Kevin 41.5 6-3 Trolling Tactics

When it comes to trolling  for Monster Northern Pike, the following lures are a must have for any fishing enthusiast.

While the Northern Pike can easily be caught from shore, or casting from a boat, there is another tactic most often ignored by the fishing enthusiast. Trolling for monster Northern Pike is one of the most proven methods for covering large bodies of water (the preference here at Wawang Lake) and increasing a fisherman’s chances of success.


Northern Pike are Active All Day Long
Because the Northern Pike are active throughout the day, it really is quite easy to tie into one of these lunkers. The trick is to make sure you have the proper drag setting, a wire leader and the right trolling lure. After that, it’s simply a matter of covering the right territory and waiting for that violent attack.

Northern Pike are notorious for quick strikes, long fights and deep dives. They are one of the most sought-after freshwater game fishes worldwide. Considered by many to be the freshwater’s version of a barracuda, these fish are determined fighters and voracious eaters. So, what are the best lures and trolling tactics to catch these fish?

Rapala “Husky Jerk” Suspending Minnows

 

Rapala is world renowned for their full line of balsa minnows and is considered by many fishing enthusiasts as the pre-eminent lure designer. After all, they’ve been making balsa wood minnows since 1936. Their best lure for trolling is the Rapala “Husky Jerk” Suspending lure and it comes in a variety of colors from gold, silver, perch color, bass color and even clear.

These lures can be tolled at controlled depths of 4-8 feet below the surface. In addition, the lure includes a rattle chamber that increases the likelihood of a strike.

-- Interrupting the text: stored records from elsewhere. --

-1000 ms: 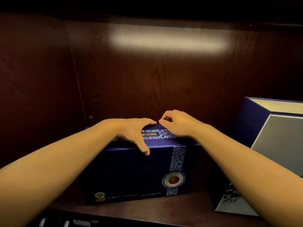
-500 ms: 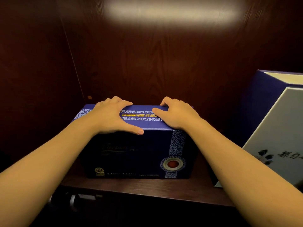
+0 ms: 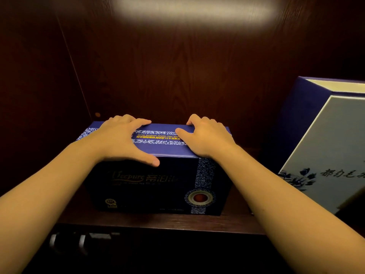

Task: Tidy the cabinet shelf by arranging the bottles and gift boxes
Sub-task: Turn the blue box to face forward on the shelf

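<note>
A dark blue gift box (image 3: 150, 186) with white patterned bands and a red round emblem stands on the dark wooden shelf (image 3: 158, 222), close to the back wall. My left hand (image 3: 120, 139) lies on the left part of its top, fingers curled over the far edge and thumb down on the front edge. My right hand (image 3: 207, 137) grips the right part of the top the same way. A taller blue and pale grey gift box (image 3: 325, 147) with a flower print leans at the right.
The cabinet's dark wooden side wall (image 3: 39, 86) closes off the left and the back panel (image 3: 177, 66) stands right behind the box. Pale blurred objects (image 3: 83, 240) lie in the dark space below the shelf's front edge.
My two hands moved apart from the middle of the box top to its left and right parts and took hold of it. The view shifted downward.
</note>
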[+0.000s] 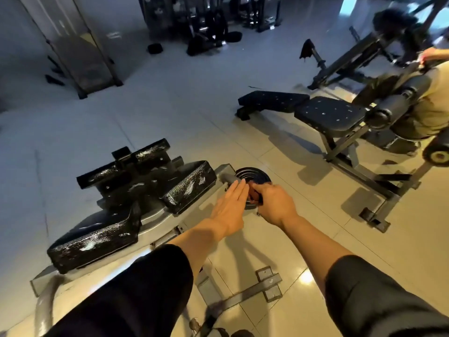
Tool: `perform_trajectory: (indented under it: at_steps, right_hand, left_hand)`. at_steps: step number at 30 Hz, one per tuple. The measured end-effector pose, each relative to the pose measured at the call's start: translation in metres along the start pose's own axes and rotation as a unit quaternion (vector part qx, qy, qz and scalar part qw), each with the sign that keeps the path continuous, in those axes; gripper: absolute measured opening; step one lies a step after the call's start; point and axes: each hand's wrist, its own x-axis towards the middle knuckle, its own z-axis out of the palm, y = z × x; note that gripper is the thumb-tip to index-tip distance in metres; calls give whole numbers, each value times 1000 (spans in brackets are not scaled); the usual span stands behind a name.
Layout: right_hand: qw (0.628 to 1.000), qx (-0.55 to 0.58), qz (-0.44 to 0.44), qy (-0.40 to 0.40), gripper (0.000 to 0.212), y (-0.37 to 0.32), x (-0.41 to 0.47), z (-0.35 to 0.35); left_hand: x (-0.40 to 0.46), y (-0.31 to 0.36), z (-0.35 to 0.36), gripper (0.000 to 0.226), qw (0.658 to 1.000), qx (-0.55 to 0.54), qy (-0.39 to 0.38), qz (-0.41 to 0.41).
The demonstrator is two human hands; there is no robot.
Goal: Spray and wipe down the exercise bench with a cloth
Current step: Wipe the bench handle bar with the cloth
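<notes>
A grey-framed exercise machine with worn black pads [187, 188] stands in front of me, its near pad [92, 242] glistening. A black weight plate [252, 177] sits on a grey peg at the machine's right side. My left hand [230, 207] is flat with straight fingers, fingertips beside the plate. Right next to it, my right hand [272, 205] grips a small dark reddish object [255, 197], too small to identify. No spray bottle shows.
A black adjustable bench [330, 115] stands to the right, and a person [430, 103] crouches behind it. A dark cloth [307, 49] hangs on a machine further back. More gym machines stand at the far end. Pale tiled floor [279, 142] lies between.
</notes>
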Motion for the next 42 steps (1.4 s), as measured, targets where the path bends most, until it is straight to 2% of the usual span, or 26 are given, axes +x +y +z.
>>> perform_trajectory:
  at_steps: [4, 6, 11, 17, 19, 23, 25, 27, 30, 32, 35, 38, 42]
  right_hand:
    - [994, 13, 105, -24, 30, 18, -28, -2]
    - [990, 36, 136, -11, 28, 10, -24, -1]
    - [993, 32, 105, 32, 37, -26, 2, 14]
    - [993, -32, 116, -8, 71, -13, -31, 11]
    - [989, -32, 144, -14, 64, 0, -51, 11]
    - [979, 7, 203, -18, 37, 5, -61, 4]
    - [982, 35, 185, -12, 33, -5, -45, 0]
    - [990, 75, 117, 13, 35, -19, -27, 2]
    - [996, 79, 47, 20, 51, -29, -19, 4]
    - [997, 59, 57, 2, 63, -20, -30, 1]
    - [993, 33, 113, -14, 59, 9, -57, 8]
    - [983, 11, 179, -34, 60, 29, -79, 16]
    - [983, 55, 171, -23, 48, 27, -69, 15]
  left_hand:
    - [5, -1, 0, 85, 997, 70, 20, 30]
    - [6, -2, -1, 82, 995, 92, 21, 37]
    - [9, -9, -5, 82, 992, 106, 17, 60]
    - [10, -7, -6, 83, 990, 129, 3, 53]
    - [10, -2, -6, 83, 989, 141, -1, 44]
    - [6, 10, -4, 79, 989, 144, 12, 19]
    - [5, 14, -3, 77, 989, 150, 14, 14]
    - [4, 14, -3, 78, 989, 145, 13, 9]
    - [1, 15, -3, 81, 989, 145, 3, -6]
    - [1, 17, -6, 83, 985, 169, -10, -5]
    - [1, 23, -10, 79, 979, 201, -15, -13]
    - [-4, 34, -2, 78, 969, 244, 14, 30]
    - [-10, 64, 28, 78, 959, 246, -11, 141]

Rapala X-Rap XR10 Jerkbait

 

Much like the Rapala “Husky Jerk”, the X-Rap XR10 Jerkbait is a perfect trolling lure for Pike. In this case, it’s all about the X-Rap’s darting and cutting action through the water. When trolling this Rapala, make sure to vary speeds and add some extra motion. The lure is intended to suspend itself and dart once retrieved.

Rapala XRAP Magnums & Jointed Minnows

 

Both the XRAP Magnum and the Jointed Minnow offer Northern Pike enthusiasts the opportunity to go a little deeper than the two previously mentioned lures. In this case, depending upon the size, the lures can go as low as 30 feet down. However, most effective lures for Pike should stay around the 5-10 feet range, so be sure to purchase the appropriate size.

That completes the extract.